Il but une petite gorgée de cognac. Il avait trouvé le moyen d’attirer la jeune femme chez lui, dans sa maison, dans sa chambre…

Non, pas dans son lit ! À quoi avait-il la tête ?

Motton se carra dans son fauteuil et étendit les jambes. Il se sentait soudain à l’étroit dans son pantalon.

Ne pouvant nier l’évidence, il capitula. Fallait-il s’en étonner ? Jeune homme viril, il venait de faire la connaissance de Jane dans les circonstances les plus plaisantes et les plus érotiques. Comment n’aurait-il pas pu songer à la mettre dans son lit ?

Le vicomte avait appris depuis longtemps à maîtriser ses bas instincts. Miss Parker-Roth ne risquait rien. Il n’avait aucune intention d’essayer de la séduire ou de s’autoriser la moindre privauté. Il était trop bien né pour adopter ce genre de comportement. Sans compter qu’il n’avait pas envie de suivre les traces de son père.

De toute façon, trop de chaperons camperaient sous le même toit en la personne de ses nombreuses tantes, sans compter Mrs Parker-Roth. Il avait constamment l’une ou l’autre dans les pattes. Ainsi, même s’il avait été accablé de penchants libidineux, il n’aurait guère eu l’occasion de les satisfaire.

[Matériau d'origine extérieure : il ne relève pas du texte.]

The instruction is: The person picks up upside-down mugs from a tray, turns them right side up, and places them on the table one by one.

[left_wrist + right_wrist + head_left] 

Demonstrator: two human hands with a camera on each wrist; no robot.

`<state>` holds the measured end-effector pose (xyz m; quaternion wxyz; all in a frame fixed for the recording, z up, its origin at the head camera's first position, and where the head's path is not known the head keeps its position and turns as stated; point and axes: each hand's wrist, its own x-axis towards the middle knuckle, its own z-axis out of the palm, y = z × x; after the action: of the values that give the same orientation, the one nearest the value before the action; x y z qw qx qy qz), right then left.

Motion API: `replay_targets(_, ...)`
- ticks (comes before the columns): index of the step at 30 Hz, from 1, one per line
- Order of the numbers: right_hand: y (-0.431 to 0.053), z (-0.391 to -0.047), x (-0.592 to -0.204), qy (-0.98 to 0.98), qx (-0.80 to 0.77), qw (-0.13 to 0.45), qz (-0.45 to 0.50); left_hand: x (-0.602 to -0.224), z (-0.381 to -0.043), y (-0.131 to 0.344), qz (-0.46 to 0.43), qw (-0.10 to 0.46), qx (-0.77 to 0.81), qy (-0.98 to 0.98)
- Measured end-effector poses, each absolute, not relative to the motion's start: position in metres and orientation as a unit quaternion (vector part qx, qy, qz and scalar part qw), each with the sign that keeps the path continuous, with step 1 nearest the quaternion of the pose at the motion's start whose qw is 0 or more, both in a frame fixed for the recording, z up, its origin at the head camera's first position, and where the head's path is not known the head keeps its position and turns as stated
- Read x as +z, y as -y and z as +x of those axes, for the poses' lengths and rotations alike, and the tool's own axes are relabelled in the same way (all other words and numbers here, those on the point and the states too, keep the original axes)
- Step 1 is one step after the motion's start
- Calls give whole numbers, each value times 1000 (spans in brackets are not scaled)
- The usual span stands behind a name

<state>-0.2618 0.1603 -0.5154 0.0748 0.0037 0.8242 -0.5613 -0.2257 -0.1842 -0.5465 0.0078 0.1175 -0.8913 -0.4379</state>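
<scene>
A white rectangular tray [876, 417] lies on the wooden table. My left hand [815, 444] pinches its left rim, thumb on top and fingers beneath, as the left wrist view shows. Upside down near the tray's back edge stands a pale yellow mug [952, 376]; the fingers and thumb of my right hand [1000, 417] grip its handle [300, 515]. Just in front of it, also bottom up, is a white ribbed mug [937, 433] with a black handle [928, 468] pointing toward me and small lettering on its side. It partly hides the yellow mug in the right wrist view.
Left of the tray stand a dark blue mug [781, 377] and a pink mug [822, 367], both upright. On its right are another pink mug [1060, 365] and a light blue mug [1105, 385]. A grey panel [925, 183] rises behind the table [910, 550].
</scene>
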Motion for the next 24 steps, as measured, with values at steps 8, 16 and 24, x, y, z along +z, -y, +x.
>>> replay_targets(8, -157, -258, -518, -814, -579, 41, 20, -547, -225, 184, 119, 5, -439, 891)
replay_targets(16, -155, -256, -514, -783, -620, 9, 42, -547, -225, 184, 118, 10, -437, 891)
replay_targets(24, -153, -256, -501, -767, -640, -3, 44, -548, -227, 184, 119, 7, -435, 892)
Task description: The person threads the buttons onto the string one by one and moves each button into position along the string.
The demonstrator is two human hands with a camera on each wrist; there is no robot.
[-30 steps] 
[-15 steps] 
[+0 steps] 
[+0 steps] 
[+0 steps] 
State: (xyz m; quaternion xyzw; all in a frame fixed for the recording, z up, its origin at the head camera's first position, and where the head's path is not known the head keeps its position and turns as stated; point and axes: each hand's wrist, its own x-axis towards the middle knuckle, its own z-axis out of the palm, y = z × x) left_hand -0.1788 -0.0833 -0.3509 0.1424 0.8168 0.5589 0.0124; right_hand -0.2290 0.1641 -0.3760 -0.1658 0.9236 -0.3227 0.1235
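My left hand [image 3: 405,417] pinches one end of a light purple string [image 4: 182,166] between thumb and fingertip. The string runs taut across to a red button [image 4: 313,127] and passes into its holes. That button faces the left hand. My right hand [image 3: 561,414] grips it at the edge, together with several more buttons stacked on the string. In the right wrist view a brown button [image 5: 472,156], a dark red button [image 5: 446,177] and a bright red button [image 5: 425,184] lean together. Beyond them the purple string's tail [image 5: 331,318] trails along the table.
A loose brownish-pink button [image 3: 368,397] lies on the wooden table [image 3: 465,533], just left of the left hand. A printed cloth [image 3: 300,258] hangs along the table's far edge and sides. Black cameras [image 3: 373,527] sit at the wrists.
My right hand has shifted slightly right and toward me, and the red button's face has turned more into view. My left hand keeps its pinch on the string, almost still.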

Quel dommage ! Non, quelle chance, au contraire ! La présence de ses tantes finissait enfin par lui rendre service.

Toute la question était de convaincre la mère de Jane que sa fille et elle devaient emménager chez lui pour leur sécurité. Ce n’était pas gagné. Mrs Parker-Roth demanderait des précisions. Que lui dirait-il ? Pas question de lui parler du chef-d’œuvre de Clarence. Moins il mettrait de personnes au courant, mieux ce serait.

Il faudrait l’annoncer à Stephen. Mais ce dernier comprendrait sans que Motton lui fasse un dessin, justement ! Même si, tout bien réfléchi, il se dit qu’il valait mieux lui révéler quelques détails. Qui sait, Stephen aurait peut-être quelques bonnes idées ? Pour un homme qui était si souvent absent d’Angleterre, il était étonnamment bien informé. Au courant du moindre ragot, il aurait fait un excellent espion.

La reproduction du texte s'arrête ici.